Assisted by the UA’s Arizona Telemedicine Program and partnerships with other institutions, the VCRC and MIEx create live, Internet-based, age-appropriate and culturally-sensitive collaborative experiences that span clinical research topics, from artificial hearts to breast cancer to gene therapy.
Similar to the concept of Second Life®, the students become skilled “Questionators” who surf the Internet for resources and create, navigate and query expanding “Islands of Medical Ignorance” as members of multidisciplinary clinical and translational research teams.
The MIEx was initiated in the summer of 2005 by the UA College of Medicine’s Information Technology Services under the guidance of Peter Crown, PhD, multimedia collaboratory producer with the UA College of Medicine Department of Surgery. Part of the MIEx, called the Collaboratory Space, enables small groups of students to work together on a project via the Internet at any time and wherever they are located.
Currently under development and testing is a system with a webcam on each student’s computer that allows group members to see and speak with each other while they discuss a project, edit documents together and share Internet resources.

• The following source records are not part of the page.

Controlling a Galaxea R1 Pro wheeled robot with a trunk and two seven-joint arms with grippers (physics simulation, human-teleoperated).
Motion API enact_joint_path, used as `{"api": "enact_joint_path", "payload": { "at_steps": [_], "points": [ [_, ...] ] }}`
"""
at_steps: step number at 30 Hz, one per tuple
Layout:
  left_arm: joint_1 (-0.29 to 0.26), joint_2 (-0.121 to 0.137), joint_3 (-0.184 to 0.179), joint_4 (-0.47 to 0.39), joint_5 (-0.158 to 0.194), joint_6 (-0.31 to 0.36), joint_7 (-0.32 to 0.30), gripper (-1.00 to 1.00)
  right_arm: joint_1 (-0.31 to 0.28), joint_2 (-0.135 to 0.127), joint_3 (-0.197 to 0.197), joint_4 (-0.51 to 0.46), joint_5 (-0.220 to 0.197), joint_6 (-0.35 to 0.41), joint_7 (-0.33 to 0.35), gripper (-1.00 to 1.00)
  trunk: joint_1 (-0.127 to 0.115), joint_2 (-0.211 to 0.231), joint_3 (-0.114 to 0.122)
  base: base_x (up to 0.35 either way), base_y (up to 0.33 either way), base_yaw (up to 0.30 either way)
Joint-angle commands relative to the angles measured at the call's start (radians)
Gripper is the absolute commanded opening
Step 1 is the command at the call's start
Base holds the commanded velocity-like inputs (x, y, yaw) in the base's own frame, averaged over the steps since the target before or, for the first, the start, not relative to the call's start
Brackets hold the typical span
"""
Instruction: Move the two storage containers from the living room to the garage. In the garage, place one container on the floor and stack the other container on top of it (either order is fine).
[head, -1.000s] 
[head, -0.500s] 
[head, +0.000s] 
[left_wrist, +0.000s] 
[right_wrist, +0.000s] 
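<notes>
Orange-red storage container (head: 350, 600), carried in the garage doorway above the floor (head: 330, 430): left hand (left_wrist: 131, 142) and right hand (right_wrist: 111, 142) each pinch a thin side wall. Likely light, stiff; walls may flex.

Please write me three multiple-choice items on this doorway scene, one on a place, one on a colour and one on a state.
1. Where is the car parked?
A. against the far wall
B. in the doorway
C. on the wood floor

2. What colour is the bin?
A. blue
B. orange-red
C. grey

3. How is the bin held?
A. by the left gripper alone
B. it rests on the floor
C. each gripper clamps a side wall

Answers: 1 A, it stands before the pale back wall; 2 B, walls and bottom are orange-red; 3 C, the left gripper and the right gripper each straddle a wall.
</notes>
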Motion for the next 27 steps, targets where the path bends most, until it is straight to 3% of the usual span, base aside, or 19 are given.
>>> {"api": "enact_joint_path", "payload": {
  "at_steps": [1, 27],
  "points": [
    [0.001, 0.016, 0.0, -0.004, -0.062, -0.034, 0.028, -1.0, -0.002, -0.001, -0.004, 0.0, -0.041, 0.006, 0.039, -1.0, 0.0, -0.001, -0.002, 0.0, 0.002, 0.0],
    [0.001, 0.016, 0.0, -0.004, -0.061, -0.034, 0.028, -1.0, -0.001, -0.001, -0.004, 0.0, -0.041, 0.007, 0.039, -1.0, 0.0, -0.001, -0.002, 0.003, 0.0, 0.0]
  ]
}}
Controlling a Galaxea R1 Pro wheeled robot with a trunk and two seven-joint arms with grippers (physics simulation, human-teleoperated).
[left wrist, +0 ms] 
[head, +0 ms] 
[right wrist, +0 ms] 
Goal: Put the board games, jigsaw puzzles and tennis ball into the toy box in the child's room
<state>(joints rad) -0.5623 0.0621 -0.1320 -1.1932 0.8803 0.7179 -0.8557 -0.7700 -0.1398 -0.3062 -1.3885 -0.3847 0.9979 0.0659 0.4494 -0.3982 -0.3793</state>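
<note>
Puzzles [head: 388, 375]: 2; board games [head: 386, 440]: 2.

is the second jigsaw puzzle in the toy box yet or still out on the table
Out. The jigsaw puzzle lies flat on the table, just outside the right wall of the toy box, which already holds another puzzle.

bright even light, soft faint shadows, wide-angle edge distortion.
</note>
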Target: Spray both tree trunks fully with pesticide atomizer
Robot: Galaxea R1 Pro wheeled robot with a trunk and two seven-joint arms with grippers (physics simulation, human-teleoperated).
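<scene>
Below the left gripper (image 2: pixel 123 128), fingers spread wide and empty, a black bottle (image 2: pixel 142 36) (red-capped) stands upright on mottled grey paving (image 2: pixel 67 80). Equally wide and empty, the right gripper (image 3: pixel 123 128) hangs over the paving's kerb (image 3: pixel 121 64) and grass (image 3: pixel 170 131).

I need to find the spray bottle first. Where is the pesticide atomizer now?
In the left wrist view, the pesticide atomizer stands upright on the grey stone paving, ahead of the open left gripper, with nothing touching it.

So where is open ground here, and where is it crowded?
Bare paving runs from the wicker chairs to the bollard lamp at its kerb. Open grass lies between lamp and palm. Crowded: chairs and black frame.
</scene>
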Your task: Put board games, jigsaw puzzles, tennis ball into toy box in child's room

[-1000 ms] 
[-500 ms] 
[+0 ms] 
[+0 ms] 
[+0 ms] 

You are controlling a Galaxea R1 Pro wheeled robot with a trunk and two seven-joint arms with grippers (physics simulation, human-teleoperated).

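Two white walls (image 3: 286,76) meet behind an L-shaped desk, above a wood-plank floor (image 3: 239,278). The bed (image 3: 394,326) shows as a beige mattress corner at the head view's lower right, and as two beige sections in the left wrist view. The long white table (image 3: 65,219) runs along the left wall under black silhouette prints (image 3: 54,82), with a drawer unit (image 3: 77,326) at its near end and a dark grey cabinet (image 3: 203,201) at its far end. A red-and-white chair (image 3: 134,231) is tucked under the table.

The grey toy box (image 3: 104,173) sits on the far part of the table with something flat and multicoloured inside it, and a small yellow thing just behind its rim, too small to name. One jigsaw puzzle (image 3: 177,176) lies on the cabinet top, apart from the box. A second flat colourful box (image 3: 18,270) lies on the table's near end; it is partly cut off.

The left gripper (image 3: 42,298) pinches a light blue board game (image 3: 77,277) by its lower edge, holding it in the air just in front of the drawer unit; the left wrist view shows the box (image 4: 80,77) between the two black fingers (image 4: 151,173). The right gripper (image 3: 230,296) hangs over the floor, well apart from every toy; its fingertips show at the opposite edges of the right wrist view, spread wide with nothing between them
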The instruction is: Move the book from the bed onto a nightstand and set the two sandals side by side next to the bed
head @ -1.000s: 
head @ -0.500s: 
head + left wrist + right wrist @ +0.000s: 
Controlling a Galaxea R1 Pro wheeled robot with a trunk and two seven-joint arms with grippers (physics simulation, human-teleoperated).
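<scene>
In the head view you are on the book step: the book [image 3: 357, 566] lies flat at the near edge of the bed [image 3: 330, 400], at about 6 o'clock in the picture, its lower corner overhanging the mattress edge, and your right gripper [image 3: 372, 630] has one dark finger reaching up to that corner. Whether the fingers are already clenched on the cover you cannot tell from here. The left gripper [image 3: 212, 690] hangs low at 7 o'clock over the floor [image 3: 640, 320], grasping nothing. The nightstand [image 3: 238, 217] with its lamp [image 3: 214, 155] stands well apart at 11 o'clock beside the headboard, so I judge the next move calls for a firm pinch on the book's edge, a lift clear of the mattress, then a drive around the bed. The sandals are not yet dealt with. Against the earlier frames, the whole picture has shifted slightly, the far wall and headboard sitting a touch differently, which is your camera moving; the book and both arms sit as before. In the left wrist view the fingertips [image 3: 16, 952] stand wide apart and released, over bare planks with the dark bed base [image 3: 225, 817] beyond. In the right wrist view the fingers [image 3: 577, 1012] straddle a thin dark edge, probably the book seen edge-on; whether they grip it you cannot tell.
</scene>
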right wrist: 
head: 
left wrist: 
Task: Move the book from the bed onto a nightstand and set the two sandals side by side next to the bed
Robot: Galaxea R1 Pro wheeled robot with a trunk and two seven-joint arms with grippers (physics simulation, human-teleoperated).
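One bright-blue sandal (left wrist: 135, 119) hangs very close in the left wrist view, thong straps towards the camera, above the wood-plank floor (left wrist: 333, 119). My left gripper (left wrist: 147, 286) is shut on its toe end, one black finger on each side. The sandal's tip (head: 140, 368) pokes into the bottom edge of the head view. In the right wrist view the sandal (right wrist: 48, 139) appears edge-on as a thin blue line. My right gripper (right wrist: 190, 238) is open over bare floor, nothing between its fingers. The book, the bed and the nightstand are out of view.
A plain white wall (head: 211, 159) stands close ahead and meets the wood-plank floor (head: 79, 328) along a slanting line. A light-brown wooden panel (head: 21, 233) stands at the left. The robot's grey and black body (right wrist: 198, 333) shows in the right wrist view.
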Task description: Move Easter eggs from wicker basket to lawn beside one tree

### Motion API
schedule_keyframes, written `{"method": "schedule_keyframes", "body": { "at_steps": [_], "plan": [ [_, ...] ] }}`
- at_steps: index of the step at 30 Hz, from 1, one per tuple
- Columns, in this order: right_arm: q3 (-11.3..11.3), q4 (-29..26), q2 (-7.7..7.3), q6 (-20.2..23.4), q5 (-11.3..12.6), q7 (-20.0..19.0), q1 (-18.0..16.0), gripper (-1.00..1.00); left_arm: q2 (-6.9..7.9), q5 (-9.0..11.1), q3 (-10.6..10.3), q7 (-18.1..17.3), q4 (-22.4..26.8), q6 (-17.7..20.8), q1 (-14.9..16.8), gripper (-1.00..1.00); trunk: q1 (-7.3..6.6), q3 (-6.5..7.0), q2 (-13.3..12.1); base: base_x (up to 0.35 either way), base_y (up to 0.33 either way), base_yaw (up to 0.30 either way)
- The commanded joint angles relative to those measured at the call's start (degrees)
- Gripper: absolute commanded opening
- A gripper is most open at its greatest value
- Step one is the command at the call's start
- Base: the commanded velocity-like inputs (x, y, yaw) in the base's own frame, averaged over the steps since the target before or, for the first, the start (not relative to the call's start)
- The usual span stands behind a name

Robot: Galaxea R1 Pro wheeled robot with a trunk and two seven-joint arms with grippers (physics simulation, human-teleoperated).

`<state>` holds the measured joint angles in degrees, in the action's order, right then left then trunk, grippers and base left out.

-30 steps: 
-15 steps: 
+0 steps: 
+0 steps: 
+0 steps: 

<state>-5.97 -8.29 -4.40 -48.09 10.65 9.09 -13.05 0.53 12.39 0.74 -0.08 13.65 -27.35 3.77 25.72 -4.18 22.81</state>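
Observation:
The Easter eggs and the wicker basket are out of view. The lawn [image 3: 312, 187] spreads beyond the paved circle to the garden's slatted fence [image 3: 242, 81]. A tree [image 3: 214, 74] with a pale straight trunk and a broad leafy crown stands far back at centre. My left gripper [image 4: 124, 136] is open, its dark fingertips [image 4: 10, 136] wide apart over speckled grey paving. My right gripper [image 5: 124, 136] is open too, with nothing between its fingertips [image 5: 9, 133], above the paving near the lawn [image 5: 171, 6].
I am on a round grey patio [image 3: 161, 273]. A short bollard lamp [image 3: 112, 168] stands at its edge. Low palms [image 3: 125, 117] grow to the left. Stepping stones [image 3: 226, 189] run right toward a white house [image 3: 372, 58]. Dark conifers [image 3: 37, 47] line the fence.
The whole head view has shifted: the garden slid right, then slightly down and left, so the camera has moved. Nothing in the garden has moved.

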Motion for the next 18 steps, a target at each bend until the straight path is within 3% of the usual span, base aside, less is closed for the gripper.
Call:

It also enables students to present questions to noted researchers around the country.
“Showcasing clinical research and clinical research teams in this collaborative, inquiry-driven, Internet-based environment helps recruit the diverse clinical research teams of the future, forging new pathways of discovery and educating the public about clinical research, thereby facilitating the translation of basic science advances from bench to bedside to community,” says Dr. Witte.
The SIMI Research Program encourages the students to maintain contact with the researchers, professors and practitioners throughout the year. “Our goal is to give these students a positive research experience that will stimulate inquiry and collaboration and also encourage them to go on to college, where some will continue their research and ultimately enter medical school as well as a wide variety of graduate programs and other health fields,” Dr. Witte says.